Wednesday 5 October 2011

The path am I on. Turning to stone. Pessimism. The future.

It's been a hard few days. I nearly broke. I have been struggling real bad for a few months but it got worse, to breaking point so I went to the Doctor & I asked for help.

What can the Doctor actually do to help people with incurable illnesses? Quite a bit, I guess. But for me, and the "Smarties tube" amount of pain killers I take daily, the GP offered me a final option- anti-depressants. Not the option I was after. I've been there and done that, I can't go back. I don't like to go into detail about this side of things, so I'll stop for now. Suffice to say I take a lot of damn medication.

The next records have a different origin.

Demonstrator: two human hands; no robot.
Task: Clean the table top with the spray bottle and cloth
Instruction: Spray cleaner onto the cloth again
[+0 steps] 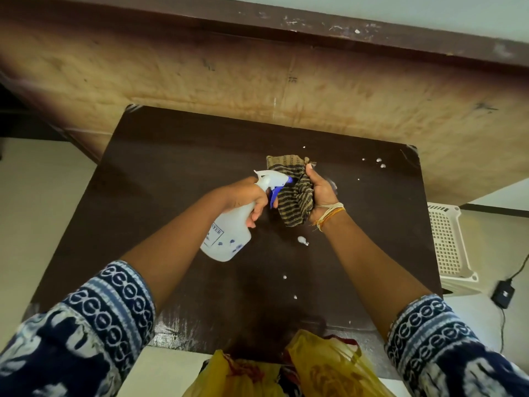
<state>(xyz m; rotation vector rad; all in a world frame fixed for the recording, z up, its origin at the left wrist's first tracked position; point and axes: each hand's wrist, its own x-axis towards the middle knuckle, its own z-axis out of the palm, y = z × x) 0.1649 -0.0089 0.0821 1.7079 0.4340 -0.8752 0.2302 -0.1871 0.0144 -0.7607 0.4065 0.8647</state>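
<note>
- White translucent spray bottle [229, 233] is on the left, left hand [243, 197] wrapped round its neck with a finger by the blue trigger; can't really tell how much liquid is in it, looks pretty low/clear
- nozzle is aimed right at the striped cloth [294, 193], nearly touching it, both held just above the dark table top [171, 173]
- right hand [320, 190] has the cloth bunched up, fingers curled tight on it
- white blobs [303, 240] are scattered on the table toward the right, not wiped yet
- my guess at the risk: squeezing this close could spray her own hand, or soak one spot of cloth and drip
- far right on the floor there's a white perforated basket [446, 239], can't see anything in it
</note>
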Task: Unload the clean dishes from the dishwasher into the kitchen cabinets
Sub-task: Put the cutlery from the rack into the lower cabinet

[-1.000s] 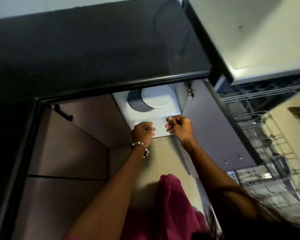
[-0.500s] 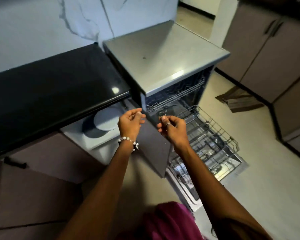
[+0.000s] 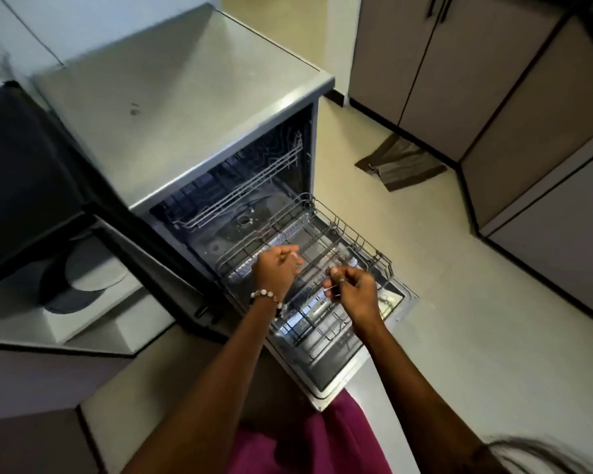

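Observation:
The grey dishwasher [image 3: 172,107] stands open with its door down and its lower wire rack [image 3: 350,241] pulled out; I see no dishes in the rack. The upper rack [image 3: 247,193] sits inside. My left hand [image 3: 276,268], with a bead bracelet, and my right hand [image 3: 355,290], with a ring, hover above the lower rack, fingers loosely curled and holding nothing. At the left, an open cabinet drawer [image 3: 93,323] holds a white plate [image 3: 93,268] lying over a dark plate [image 3: 65,301].
A black countertop [image 3: 21,172] overhangs the drawer at the left. A dark cabinet door [image 3: 158,271] stands open between drawer and dishwasher. A brown cloth [image 3: 401,165] lies on the floor near tall brown cabinets [image 3: 493,97] at the right.
My view swung right from the cabinet drawer to the dishwasher. Both hands left the drawer's front edge and now hang over the lower rack.

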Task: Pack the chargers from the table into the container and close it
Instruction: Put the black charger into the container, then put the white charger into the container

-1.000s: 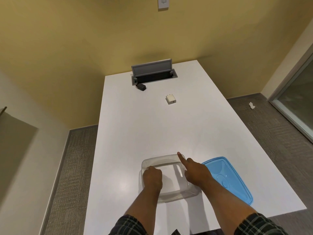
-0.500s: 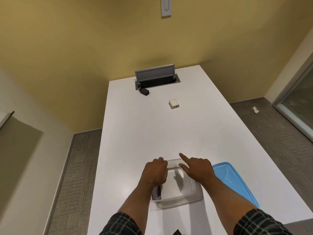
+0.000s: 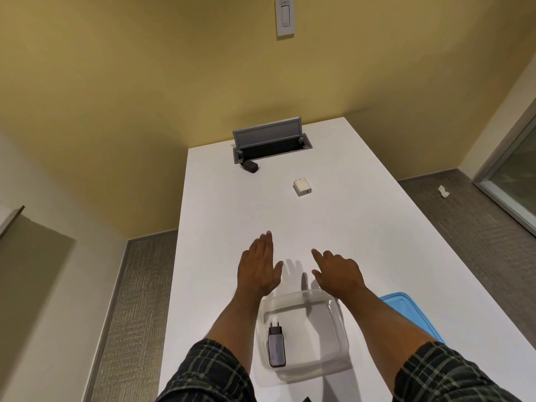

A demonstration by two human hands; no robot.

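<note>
A clear plastic container (image 3: 339,329) sits open on the white table (image 3: 362,233) near its front edge. A dark charger (image 3: 276,345) with two prongs lies inside it at the left. The blue lid (image 3: 412,313) lies flat to the right, partly hidden by my right forearm. My left hand (image 3: 258,266) and my right hand (image 3: 336,272) hover empty beyond the container's far rim, fingers stretched forward. A white charger (image 3: 302,186) lies mid-table farther away. A black charger (image 3: 251,166) rests by the cable box.
A grey cable box (image 3: 271,143) with its flap raised is set into the table's far end. A yellow wall with a switch plate (image 3: 285,16) stands behind. Carpet floor lies on both sides, and a white scrap (image 3: 443,191) lies on it at the right.
My left hand has let go of the dark charger, which now lies in the container. Both hands have moved forward past the container's far rim and spread flat.
</note>
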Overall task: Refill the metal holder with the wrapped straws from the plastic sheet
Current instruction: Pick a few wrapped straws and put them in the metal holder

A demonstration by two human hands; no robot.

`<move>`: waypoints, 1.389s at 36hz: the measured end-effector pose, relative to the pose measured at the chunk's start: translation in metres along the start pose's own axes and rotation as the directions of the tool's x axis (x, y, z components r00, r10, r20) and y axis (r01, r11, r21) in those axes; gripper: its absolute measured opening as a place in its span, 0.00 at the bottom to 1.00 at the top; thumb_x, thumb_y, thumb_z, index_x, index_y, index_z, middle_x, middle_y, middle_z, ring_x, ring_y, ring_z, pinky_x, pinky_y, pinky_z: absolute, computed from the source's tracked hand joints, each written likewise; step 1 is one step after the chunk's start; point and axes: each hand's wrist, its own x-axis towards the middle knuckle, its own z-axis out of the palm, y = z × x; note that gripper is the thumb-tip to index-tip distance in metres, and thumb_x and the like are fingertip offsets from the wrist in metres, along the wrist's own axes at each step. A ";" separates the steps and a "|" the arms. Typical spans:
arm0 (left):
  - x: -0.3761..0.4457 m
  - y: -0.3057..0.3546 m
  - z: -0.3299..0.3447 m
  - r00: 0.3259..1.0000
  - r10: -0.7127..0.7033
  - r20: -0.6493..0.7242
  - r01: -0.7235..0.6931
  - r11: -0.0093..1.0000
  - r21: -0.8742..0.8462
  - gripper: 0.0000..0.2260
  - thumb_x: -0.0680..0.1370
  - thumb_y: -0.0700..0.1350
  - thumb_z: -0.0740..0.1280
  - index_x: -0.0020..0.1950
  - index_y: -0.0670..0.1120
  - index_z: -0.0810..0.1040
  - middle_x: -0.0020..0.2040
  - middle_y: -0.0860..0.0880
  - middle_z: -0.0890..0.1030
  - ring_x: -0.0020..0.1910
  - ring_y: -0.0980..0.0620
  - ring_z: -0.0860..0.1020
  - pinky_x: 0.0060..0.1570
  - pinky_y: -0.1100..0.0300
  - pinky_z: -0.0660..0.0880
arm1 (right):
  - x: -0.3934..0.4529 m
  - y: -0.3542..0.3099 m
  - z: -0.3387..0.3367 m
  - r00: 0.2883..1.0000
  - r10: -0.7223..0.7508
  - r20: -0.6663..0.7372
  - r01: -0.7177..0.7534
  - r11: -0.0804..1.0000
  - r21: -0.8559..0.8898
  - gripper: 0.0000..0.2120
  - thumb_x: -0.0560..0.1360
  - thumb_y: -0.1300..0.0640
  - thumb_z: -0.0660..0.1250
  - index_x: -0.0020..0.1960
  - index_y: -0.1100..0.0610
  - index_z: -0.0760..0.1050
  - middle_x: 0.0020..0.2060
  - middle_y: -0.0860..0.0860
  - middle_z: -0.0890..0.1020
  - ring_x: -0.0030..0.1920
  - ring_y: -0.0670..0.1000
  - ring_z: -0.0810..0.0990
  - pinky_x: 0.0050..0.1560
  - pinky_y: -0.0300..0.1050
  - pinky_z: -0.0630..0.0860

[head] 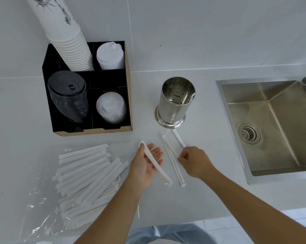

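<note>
A shiny metal holder (175, 104) stands upright on the white counter, with one wrapped straw leaning inside its right rim. A pile of several white wrapped straws (88, 175) lies on a clear plastic sheet (43, 213) at the lower left. My left hand (145, 164) is palm up with one wrapped straw (156, 164) resting across the fingers, thumb against it. My right hand (194, 162) pinches the near end of another wrapped straw (179, 138) that points toward the holder. A further straw pair (173, 161) lies on the counter between my hands.
A black and cardboard organiser (127, 95) at the back left holds stacked paper cups (67, 37) and black, white and clear lids. A steel sink (271, 124) is sunk into the counter at the right, tap at its far edge. The counter's front edge runs below my arms.
</note>
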 end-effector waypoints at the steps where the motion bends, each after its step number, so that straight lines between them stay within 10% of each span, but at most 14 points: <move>1: 0.000 0.000 0.000 1.000 -0.001 0.011 0.001 1.000 0.000 0.19 0.81 0.56 0.59 0.60 0.43 0.78 0.54 0.42 0.83 0.54 0.44 0.81 0.50 0.50 0.77 | -0.004 -0.003 -0.001 1.000 -0.013 0.012 0.012 0.997 0.073 0.07 0.75 0.57 0.67 0.39 0.55 0.77 0.31 0.47 0.77 0.33 0.48 0.76 0.33 0.38 0.71; 9: -0.001 -0.001 0.004 0.996 -0.008 0.090 0.010 1.000 -0.030 0.25 0.79 0.64 0.57 0.62 0.45 0.78 0.57 0.43 0.83 0.59 0.43 0.80 0.54 0.48 0.76 | -0.026 -0.032 0.013 0.991 -0.073 0.113 0.042 0.967 0.251 0.11 0.73 0.59 0.69 0.32 0.50 0.76 0.32 0.45 0.79 0.35 0.44 0.78 0.36 0.35 0.73; 16: 0.002 -0.004 0.007 0.998 0.034 0.050 -0.036 0.998 0.052 0.13 0.82 0.50 0.60 0.59 0.45 0.78 0.56 0.43 0.82 0.55 0.46 0.80 0.47 0.53 0.77 | -0.026 -0.030 0.013 0.993 -0.118 0.033 0.103 0.949 0.298 0.07 0.73 0.57 0.71 0.37 0.50 0.80 0.25 0.42 0.74 0.25 0.38 0.72 0.29 0.29 0.67; 28: 0.007 0.004 -0.007 0.997 0.049 -0.054 -0.047 0.999 0.025 0.11 0.82 0.50 0.60 0.58 0.46 0.77 0.48 0.45 0.82 0.49 0.48 0.81 0.44 0.54 0.76 | -0.013 -0.001 0.024 0.999 0.042 -0.026 -0.045 0.991 -0.126 0.06 0.74 0.50 0.67 0.45 0.52 0.73 0.38 0.47 0.76 0.40 0.51 0.76 0.41 0.42 0.72; 46: 0.005 0.007 -0.017 0.997 0.023 -0.068 -0.027 0.998 -0.050 0.11 0.82 0.49 0.60 0.57 0.44 0.78 0.49 0.44 0.82 0.48 0.47 0.81 0.43 0.52 0.76 | -0.011 -0.004 0.031 0.998 0.022 -0.066 -0.033 0.986 -0.163 0.07 0.78 0.57 0.61 0.47 0.52 0.78 0.39 0.50 0.80 0.39 0.53 0.79 0.39 0.44 0.77; 50: 0.004 0.008 -0.013 0.998 0.024 -0.056 -0.026 0.999 -0.044 0.13 0.82 0.50 0.60 0.59 0.43 0.77 0.49 0.43 0.82 0.48 0.46 0.81 0.44 0.52 0.77 | -0.018 -0.005 0.023 0.997 0.019 -0.077 -0.015 0.999 0.044 0.06 0.74 0.58 0.65 0.40 0.53 0.80 0.34 0.48 0.82 0.35 0.50 0.80 0.34 0.42 0.79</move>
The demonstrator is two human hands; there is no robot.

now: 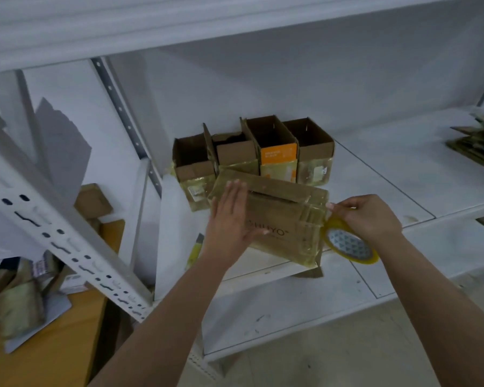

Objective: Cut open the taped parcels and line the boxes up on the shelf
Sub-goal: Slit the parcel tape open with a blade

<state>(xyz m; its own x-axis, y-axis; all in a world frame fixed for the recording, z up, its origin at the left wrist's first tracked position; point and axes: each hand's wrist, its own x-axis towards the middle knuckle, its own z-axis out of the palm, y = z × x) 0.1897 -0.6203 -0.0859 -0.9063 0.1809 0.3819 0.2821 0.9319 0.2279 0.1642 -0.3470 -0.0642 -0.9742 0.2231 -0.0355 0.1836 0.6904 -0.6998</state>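
Note:
A flat taped cardboard parcel (285,219) lies on the white shelf (389,174), in front of a row of several opened brown boxes (252,152). My left hand (231,219) presses flat on the parcel's left part with straight fingers. My right hand (369,216) grips a roll of yellowish clear tape (347,244) at the parcel's right end. Its fingertips pinch at the parcel's corner. One opened box shows an orange label (278,155). A yellow utility knife (194,251) lies on the shelf, left of my left wrist.
A stack of flattened cardboard (478,146) lies at the shelf's far right. A perforated white upright (53,233) slants across the left. Beyond it, loose parcels and wrappings (23,297) sit on a wooden surface. A lower shelf board (291,311) juts out below.

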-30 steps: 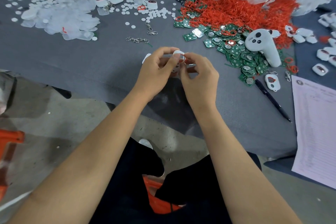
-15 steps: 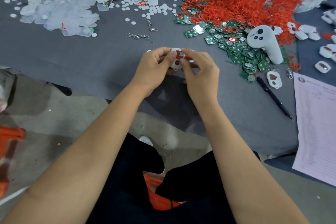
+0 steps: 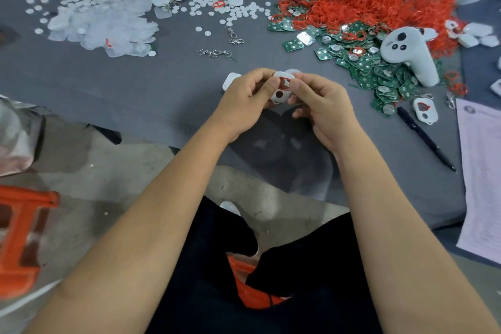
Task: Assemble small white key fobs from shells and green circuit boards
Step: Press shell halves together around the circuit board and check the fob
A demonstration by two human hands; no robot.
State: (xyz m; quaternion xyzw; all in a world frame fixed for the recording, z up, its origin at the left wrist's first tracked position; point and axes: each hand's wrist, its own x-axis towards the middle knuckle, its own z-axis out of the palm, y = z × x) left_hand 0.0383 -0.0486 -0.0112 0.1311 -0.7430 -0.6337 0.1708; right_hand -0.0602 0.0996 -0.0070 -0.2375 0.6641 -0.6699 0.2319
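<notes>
My left hand [image 3: 244, 100] and my right hand [image 3: 322, 106] together pinch one small white key fob shell [image 3: 282, 89] above the grey table's near edge. The shell faces me and shows a red ring and a dark round hole. Both thumbs press on its face. Another white shell [image 3: 230, 81] lies just behind my left hand. A heap of green circuit boards [image 3: 368, 68] lies to the right, within reach. One white shell with a red insert [image 3: 424, 110] rests beside the boards.
Red rubber rings [image 3: 379, 0] pile up behind the boards. A white controller [image 3: 409, 51] lies on them. Clear covers and white discs [image 3: 100, 22] spread at the left. Metal key clips [image 3: 214, 53], a black pen [image 3: 425, 138] and a paper sheet [image 3: 482, 171] also lie here.
The shell has turned in my fingers so that its face with the red ring shows. Both hands stayed at the same spot over the table edge.
</notes>
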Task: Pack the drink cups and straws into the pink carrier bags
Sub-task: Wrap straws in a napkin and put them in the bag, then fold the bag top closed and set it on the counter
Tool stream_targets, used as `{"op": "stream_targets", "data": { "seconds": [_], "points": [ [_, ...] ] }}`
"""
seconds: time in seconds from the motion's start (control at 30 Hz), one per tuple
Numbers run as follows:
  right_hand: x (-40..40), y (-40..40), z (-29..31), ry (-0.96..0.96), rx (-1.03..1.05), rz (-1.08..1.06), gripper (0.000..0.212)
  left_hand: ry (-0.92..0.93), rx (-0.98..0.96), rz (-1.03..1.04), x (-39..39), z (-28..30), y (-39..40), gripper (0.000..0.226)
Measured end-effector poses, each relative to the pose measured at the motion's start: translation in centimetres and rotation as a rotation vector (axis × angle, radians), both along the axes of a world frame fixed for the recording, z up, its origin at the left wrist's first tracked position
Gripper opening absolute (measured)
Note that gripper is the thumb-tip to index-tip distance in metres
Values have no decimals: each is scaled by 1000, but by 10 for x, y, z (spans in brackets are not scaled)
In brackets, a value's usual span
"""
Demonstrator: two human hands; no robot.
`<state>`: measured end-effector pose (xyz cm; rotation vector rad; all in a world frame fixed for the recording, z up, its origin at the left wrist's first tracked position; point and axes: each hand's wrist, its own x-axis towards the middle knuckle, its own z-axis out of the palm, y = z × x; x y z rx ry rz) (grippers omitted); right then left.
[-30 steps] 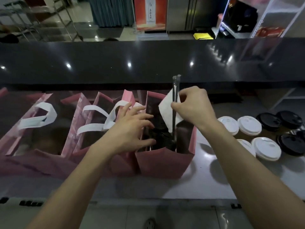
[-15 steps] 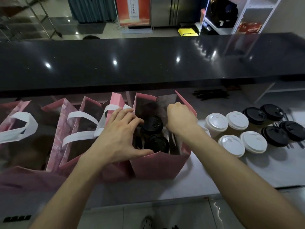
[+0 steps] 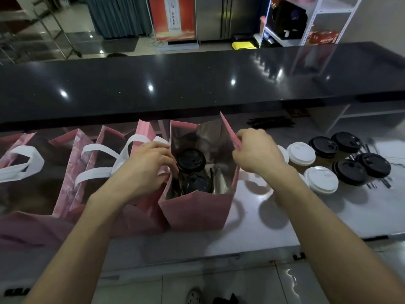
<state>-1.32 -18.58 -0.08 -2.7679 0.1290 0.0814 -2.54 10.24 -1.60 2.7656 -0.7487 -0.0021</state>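
Observation:
A pink carrier bag point(image 3: 197, 211) stands open in the middle of the counter. Inside it sit two cups with black lids point(image 3: 191, 161), and dark straws point(image 3: 211, 174) lean beside them. My left hand point(image 3: 146, 165) grips the bag's left rim. My right hand point(image 3: 256, 154) pinches the bag's right rim and holds it outward. To the right stand white-lidded cups point(image 3: 301, 153) and black-lidded cups point(image 3: 349, 172). More pink bags with white handles point(image 3: 96, 170) stand to the left.
A raised black counter top point(image 3: 197, 84) runs across behind the bags. A bundle of dark straws point(image 3: 270, 123) lies under its edge at the back right. The grey work surface point(image 3: 252, 227) ends just in front of the bags.
My right hand lowered the straws into the bag, let them go and moved to the bag's right rim. My left hand shifted from the opening to the left rim.

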Motion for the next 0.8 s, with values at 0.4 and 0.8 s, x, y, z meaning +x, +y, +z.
{"op": "stream_targets", "data": {
  "seconds": [0.4, 0.8],
  "points": [
    [45, -29, 3, 4, 136, 537, 33, -81, -191, 174, -56, -20, -108, 22],
    [-4, -91, -18, -347, 561, 420, 51, -82, -368, 258, -72, -5, -63, 47]
  ]
}}
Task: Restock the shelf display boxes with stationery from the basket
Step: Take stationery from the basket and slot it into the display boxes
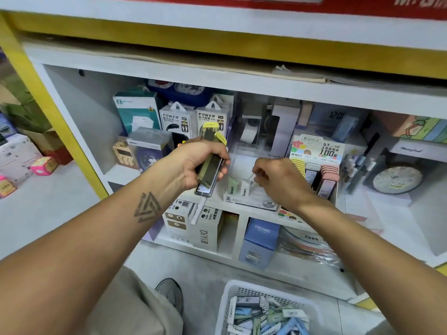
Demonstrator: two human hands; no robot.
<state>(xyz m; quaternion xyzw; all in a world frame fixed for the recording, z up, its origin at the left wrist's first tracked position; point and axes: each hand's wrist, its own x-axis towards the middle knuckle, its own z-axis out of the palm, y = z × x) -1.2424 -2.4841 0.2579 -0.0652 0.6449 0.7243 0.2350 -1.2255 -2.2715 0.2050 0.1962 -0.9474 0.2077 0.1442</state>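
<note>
My left hand [200, 163] grips a bundle of flat lead-refill cases with yellow caps [210, 163], held upright in front of the shelf; a white pen-like stick [198, 210] pokes out below it. My right hand [273, 178] pinches a thin clear case [251, 177] over a clear display box [249, 189] holding a few small packs. At the bottom, a white basket [232, 293] on the floor holds several blue, grey and white stationery packs [266, 317].
To the right of the clear box stands a display of lead-refill cases [319, 175]. Power bank boxes [193, 119], a tape dispenser [251, 131] and clocks sit behind. The lower shelf holds a DIY box [205, 228] and a blue box [261, 240]. My shoe [170, 292] is left of the basket.
</note>
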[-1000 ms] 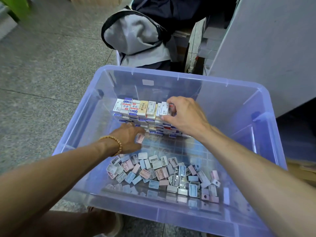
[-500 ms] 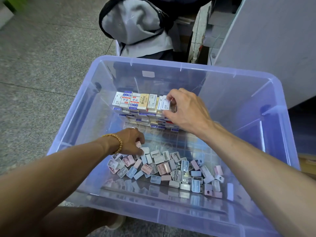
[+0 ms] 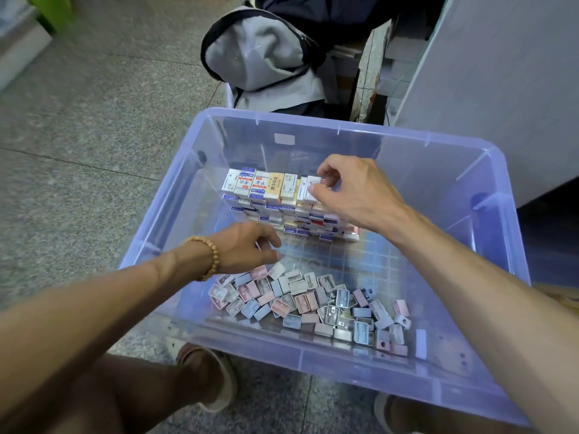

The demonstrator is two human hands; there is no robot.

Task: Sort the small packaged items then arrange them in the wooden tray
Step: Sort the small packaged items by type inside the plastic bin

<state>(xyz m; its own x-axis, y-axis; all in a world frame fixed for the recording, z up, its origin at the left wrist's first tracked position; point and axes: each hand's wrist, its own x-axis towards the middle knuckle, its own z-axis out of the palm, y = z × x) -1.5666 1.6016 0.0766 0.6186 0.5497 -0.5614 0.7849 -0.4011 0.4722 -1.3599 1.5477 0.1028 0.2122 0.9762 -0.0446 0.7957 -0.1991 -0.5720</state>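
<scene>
A clear bluish plastic bin (image 3: 313,124) stands on the floor. Against its far wall is a neat stack of small boxed erasers (image 3: 272,187). A loose pile of small pastel pieces (image 3: 313,303) in pink, blue and grey lies near the front wall. My right hand (image 3: 357,195) is at the right end of the stack's top row and pinches a white eraser box (image 3: 311,184) between thumb and fingers. My left hand (image 3: 244,245), with a bead bracelet on its wrist, hovers over the pile's left end with curled fingers. Whether it holds a piece is hidden. No wooden tray is in view.
A grey and black backpack (image 3: 257,57) leans behind the bin. A white cabinet side (image 3: 501,73) rises at the right. My knees and sandalled foot (image 3: 219,380) press close to the bin's front. Speckled stone floor (image 3: 78,151) spreads to the left.
My right hand has shifted its pinch on the box at the stack's right end. My left hand has lifted slightly off the pile toward the stack.
</scene>
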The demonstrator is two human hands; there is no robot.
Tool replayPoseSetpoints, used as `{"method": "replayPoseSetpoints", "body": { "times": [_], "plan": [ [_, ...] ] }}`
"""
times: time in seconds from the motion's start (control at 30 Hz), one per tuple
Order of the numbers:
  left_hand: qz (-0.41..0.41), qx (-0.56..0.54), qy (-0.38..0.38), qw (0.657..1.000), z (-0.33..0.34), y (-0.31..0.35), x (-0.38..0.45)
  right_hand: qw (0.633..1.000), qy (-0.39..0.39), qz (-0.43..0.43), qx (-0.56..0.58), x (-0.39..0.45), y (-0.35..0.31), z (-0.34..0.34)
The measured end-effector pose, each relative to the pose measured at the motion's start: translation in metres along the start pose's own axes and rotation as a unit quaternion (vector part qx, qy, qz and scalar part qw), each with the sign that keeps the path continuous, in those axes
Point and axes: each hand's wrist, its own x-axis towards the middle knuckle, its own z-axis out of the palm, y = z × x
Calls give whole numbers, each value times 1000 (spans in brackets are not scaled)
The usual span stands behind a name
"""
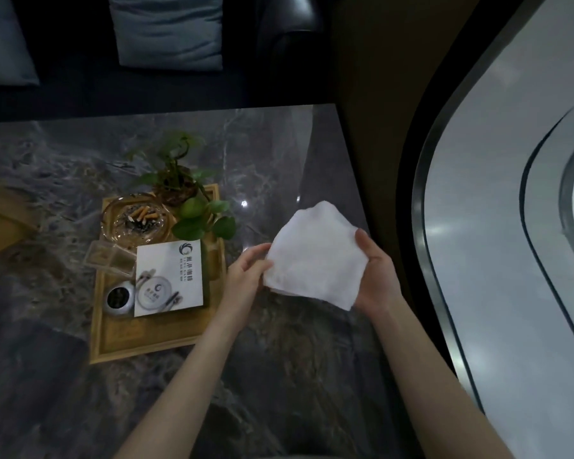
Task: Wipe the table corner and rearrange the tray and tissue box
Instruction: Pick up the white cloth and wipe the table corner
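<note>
Cloth (pixel 315 256), white and soft, sits folded between my hands above the table's (pixel 279 150) right edge. My left hand (pixel 246 276) pinches its left side. My right hand (pixel 376 276) curls around its right side. The table is dark, shiny stone with grey swirls. A flat wooden tray (pixel 153 339) lies near the far right corner. It holds a glass ashtray (pixel 136 218) with stubs, a leafy plant (pixel 186 180), a white card (pixel 169 279) and a small round tin (pixel 120 298). The tissue box (pixel 0 220) rests at the left edge. Blue pillows (pixel 169 28) sit behind.
</note>
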Motion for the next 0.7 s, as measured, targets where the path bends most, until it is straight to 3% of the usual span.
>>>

I have visualisations of seeing myself turn to stone. Like daydreams. It's how I imagine Ankylosing Spondylitis- Slowly....turning....to....stone.... There are visualisations to combat and reduce the negative effects of all kinds of ill health, I like to believe that. And watching yourself turn to stone IS NOT one of them.

I watched a documentary once about this kind of therapy. A kid with a serious disease (I don't remember exactly what) was told to go to bed everynight and imagine x-wing fighters (from the star wars movies) going to battle with the evil empire space fighters (his disease). He did this every night for a long time, until one evening, he went to bed and there were no enemy fighters. When tested, his disease had disappeared. Now, whether this is true or not, I don't know. But it stuck with me. And (sad & geeky I'm sure) I have tried this many times myself, in different ways. I'm not saying it works, I just love the idea of positive energy and reinforcement. And hell, if you BELIEVE it works, then why not. WHY NOT.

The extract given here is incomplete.